Some of this is definitional and some of it is biological. Brains transmit meaning through neurons, and plants don't have neurons. Plants seem to transmit electrical signals, but to what end we don't know.

But it's important to emphasize that "we don't know" is the real takeaway. We don't know that the sensations being transmitted are interpretable or convey meaning in any way similar to what we think meaning is. There are also as-yet-unexplained data that raises more questions, like the "clicking" that one writer's plants made when she was alone in a room with them (and listening to their roots through special microphones), clicking that stopped when visitors entered the room, started up again when they left, then stopped when more people entered the room.
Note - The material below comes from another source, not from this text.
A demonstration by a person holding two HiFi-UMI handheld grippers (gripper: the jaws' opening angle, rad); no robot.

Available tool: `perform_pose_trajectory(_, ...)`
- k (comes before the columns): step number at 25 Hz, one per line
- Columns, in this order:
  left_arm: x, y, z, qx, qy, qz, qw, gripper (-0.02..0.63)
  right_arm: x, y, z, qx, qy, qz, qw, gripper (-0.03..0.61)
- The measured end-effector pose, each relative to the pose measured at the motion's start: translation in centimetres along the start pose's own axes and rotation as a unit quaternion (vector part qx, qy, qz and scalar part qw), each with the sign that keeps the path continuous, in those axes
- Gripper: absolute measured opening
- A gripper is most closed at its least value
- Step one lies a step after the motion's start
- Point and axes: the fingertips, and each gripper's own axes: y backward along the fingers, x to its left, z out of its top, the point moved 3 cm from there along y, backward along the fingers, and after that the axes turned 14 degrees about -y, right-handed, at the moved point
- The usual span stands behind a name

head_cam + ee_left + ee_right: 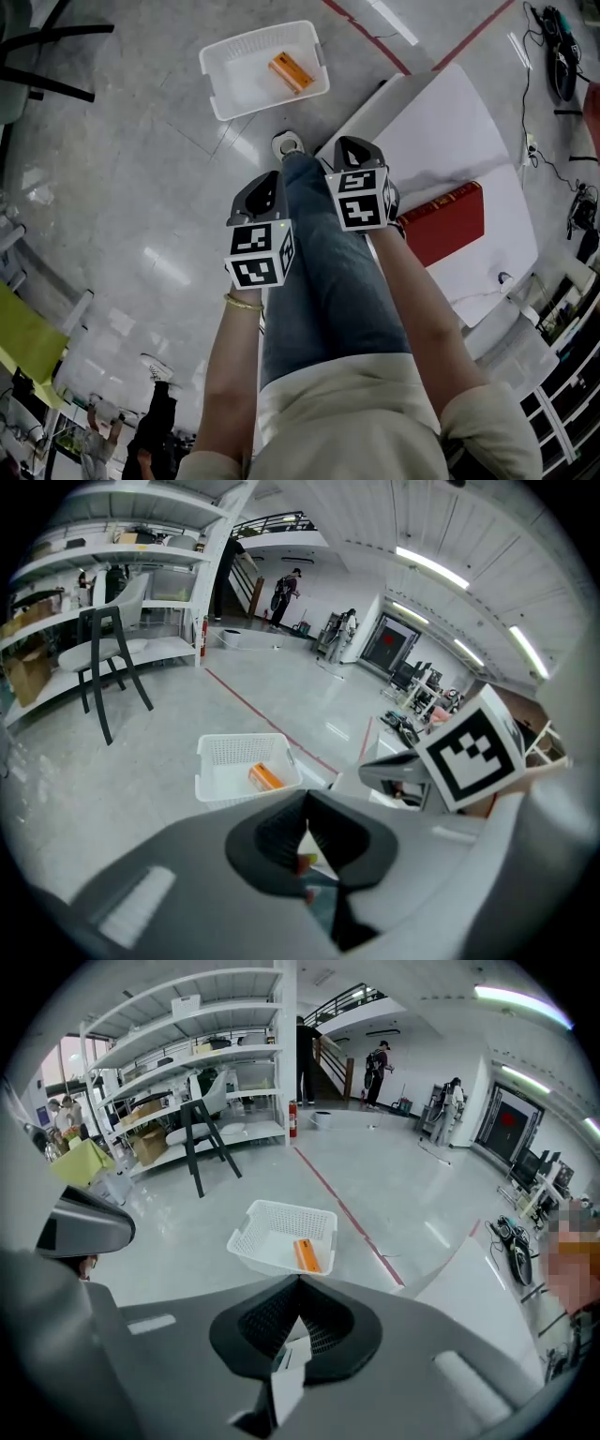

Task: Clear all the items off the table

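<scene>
A white basket (262, 70) stands on the floor ahead of me with an orange box (291, 72) lying in it. A red box (445, 222) lies on the white table (450, 131) at the right. Both grippers hang in the air over the person's legs, between basket and table. My left gripper (265, 192) is shut with nothing in it, and the left gripper view shows the basket (246, 761) beyond its closed jaws (305, 832). My right gripper (354, 155) is shut and empty too; the basket (284, 1237) and orange box (303, 1254) lie ahead of it.
A small object (503, 277) sits near the table's near edge. Cables and gear (562, 56) lie on the floor at the far right. A dark chair (108, 663) and shelving (141, 574) stand to the left. A red floor line (366, 37) runs past the basket.
</scene>
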Motion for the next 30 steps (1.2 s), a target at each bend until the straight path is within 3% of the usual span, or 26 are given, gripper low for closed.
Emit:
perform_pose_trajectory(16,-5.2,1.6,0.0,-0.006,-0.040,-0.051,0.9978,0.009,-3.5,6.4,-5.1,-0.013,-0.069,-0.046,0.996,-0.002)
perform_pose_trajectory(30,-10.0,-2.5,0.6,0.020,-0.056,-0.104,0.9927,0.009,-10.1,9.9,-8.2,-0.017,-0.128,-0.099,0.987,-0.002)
This could be a very sophisticated reflex, but could also be a purposive response of some kind. Scientists admit that to say the clicks are communicative "requires further evidence." After all, response to stimuli is only the very basic root element of communication – necessary, for sure, but not sufficient.

Although not everyone will recognize it as such, the question of whether humans and plants could actually communicate is an important one. The stakes are high both philosophically and practically. Philosophically, it makes sense to see whether we can communicate with radically different living beings here before figuring out how we'll communicate with extraterrestrial beings. Being able to "stretch" ourselves across kingdoms is the ultimate test of our adaptability. And perhaps actually communicating with plants would teach us something about how the rest of the living world orients to time. Practically speaking, "early detection of diseases in crops could result in high food security for us humans," and what better way to check for those diseases than to ask plants how they are feeling and receive an answer.